Exercise requirements: Leave the pictures out and write out exactly the lines from the top of the entries through the line containing "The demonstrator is".

[Records from a collection]
----------------------------------------

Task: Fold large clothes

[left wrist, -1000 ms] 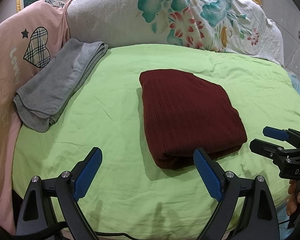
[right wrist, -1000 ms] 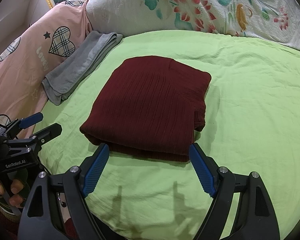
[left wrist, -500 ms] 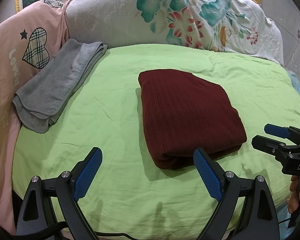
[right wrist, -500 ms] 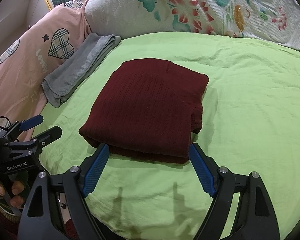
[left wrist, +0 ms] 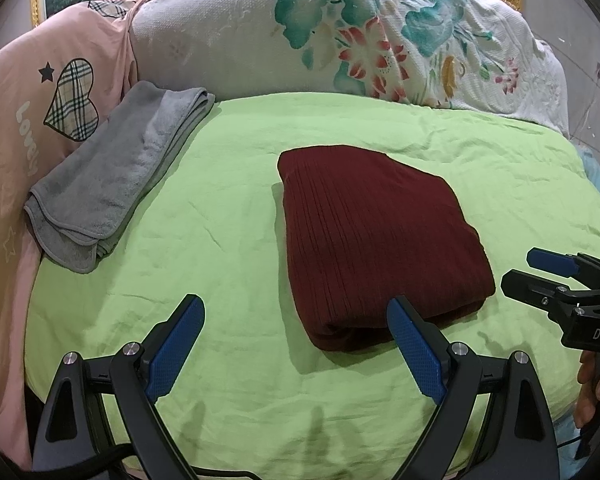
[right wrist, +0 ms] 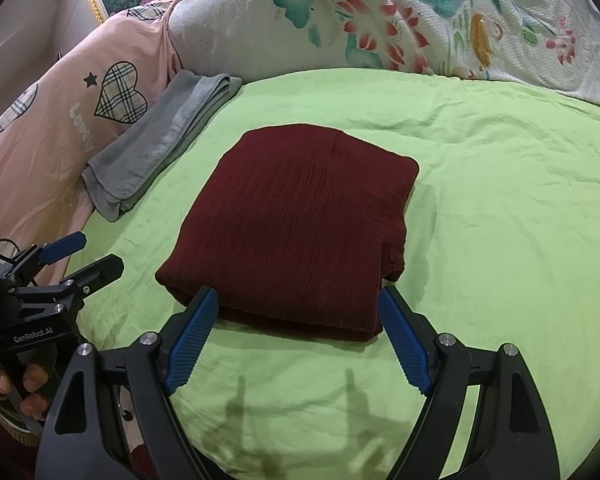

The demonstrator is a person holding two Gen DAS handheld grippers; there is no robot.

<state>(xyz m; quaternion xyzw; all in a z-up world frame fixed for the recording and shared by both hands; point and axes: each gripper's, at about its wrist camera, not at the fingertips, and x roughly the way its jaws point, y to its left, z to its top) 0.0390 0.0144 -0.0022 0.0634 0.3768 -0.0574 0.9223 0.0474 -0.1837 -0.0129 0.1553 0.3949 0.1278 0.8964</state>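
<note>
Here, the folded maroon garment [right wrist: 296,224] lay on the green sheet [right wrist: 500,184] just ahead of the right tongs [right wrist: 296,340], its long axis running away from them; the left tongs [left wrist: 296,344] sat farther off. Both stood apart, empty.

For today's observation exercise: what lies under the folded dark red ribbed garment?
The folded dark red ribbed garment rests flat on the wrinkled light green bedsheet. The sheet directly beneath it is covered, so anything there cannot be seen.
</note>
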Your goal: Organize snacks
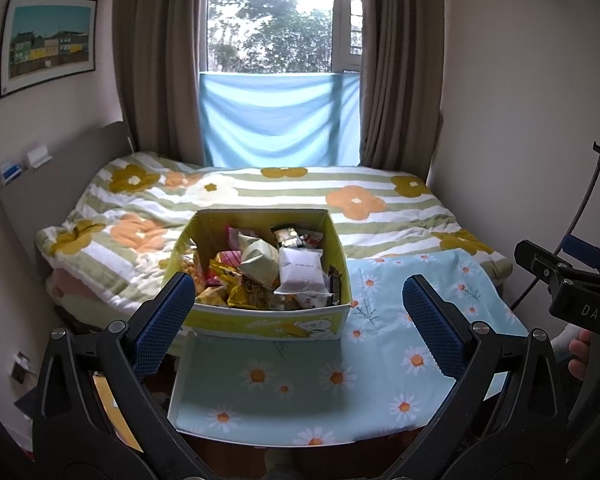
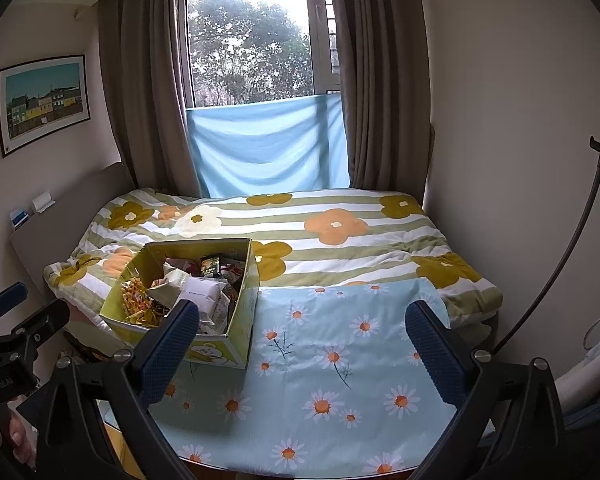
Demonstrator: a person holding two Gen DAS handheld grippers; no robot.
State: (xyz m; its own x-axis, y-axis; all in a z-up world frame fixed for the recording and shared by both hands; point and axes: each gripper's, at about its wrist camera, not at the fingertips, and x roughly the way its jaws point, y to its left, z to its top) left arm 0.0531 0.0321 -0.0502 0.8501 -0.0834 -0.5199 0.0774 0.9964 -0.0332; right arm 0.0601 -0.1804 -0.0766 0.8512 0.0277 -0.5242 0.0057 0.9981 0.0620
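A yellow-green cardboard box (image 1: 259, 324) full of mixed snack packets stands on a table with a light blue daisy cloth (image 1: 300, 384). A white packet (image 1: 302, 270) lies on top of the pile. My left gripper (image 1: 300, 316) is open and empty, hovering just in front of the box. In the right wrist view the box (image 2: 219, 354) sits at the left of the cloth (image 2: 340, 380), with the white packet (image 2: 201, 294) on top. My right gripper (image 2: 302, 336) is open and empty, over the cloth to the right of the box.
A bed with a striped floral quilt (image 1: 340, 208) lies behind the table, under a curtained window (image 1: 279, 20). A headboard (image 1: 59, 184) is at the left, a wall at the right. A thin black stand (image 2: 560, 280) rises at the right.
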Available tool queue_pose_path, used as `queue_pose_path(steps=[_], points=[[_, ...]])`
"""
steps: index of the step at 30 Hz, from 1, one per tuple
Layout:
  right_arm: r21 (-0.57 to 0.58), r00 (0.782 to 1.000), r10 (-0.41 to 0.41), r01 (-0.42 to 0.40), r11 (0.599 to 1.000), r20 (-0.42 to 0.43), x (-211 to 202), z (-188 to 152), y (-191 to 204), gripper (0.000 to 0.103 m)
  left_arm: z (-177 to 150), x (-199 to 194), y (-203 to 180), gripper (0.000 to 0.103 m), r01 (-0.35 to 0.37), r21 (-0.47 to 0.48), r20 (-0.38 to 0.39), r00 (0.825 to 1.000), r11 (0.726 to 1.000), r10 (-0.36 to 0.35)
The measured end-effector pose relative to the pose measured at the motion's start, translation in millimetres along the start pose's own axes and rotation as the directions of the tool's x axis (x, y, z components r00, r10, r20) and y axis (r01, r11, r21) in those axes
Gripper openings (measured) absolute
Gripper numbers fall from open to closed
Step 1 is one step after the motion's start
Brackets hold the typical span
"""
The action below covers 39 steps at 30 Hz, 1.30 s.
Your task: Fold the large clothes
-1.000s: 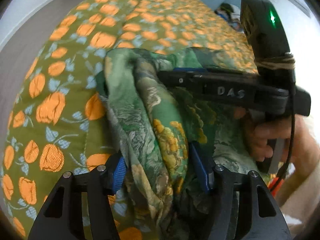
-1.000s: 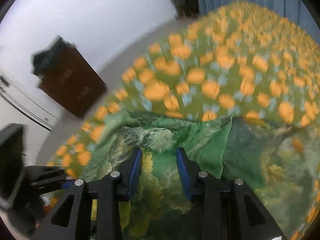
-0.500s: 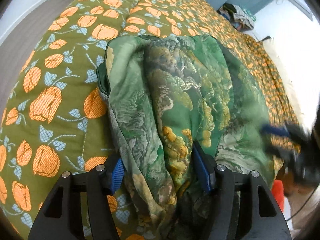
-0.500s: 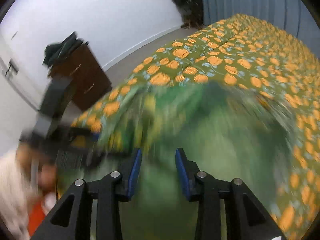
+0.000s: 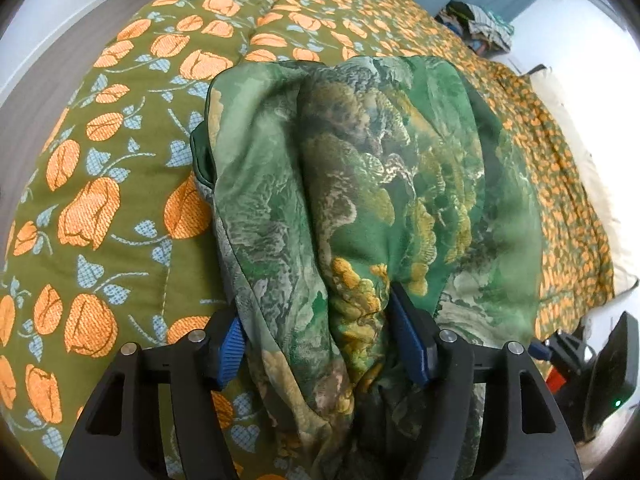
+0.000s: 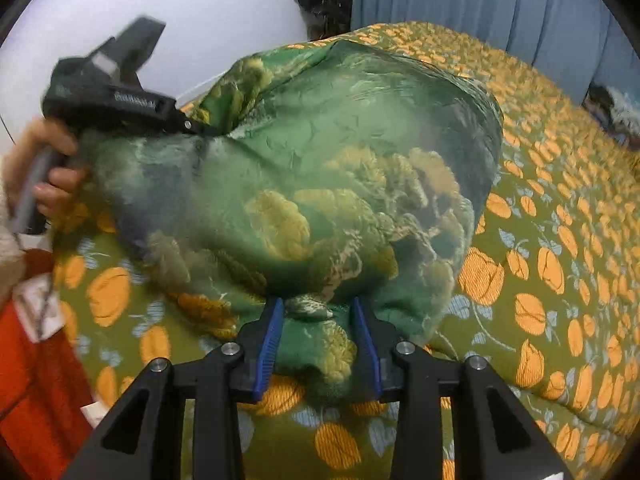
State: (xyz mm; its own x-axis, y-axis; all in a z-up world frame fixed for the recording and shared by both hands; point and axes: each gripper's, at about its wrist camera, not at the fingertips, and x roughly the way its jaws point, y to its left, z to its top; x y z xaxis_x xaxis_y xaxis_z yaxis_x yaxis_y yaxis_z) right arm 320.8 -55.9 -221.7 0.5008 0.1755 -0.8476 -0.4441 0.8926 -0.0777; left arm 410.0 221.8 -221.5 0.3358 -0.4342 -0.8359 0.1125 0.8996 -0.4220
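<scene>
The left gripper [image 5: 320, 336] is clenched on a thick bunch of the green patterned garment [image 5: 360, 168], blue pads pressed into the cloth on both sides, with folds spilling down between the black fingers toward 6 o'clock. From that hold the garment runs up toward 12 o'clock as a humped, creased mass lying on the bedspread [image 5: 100, 160], an olive cover printed with orange tulips and pale blue leaves. At 4 o'clock in the left wrist view, near the frame's edge, the right gripper's body shows with a small green light. The right gripper [image 6: 318, 344] is likewise grasping the garment [image 6: 320, 180], its blue pads closed on a gathered edge of the fabric, which billows up and away toward 12 o'clock, somewhat blurred. At 10 o'clock in the right wrist view the left gripper [image 6: 196, 126] bites another part of the same cloth, held by the person's left hand [image 6: 40, 176]. The bedspread [image 6: 540, 260] spreads from 2 to 5 o'clock. Blue curtains [image 6: 500, 4] hang at 1 o'clock behind the bed, a white wall [image 6: 200, 12] stands at 11 o'clock, and something orange-red [image 6: 36, 380] sits at 8 o'clock.
</scene>
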Motion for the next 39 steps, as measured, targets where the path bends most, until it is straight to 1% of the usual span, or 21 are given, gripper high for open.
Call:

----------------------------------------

Result of the task:
Task: Fold large clothes

[left wrist, -1000 ms] 
[right wrist, -1000 ms] 
[left wrist, -500 ms] 
[right wrist, -500 ms] 
[left wrist, +0 ms] 
[right wrist, +0 ms] 

The demonstrator is a person holding two Gen DAS handheld grippers; there is no robot.

With this, the exercise has been completed.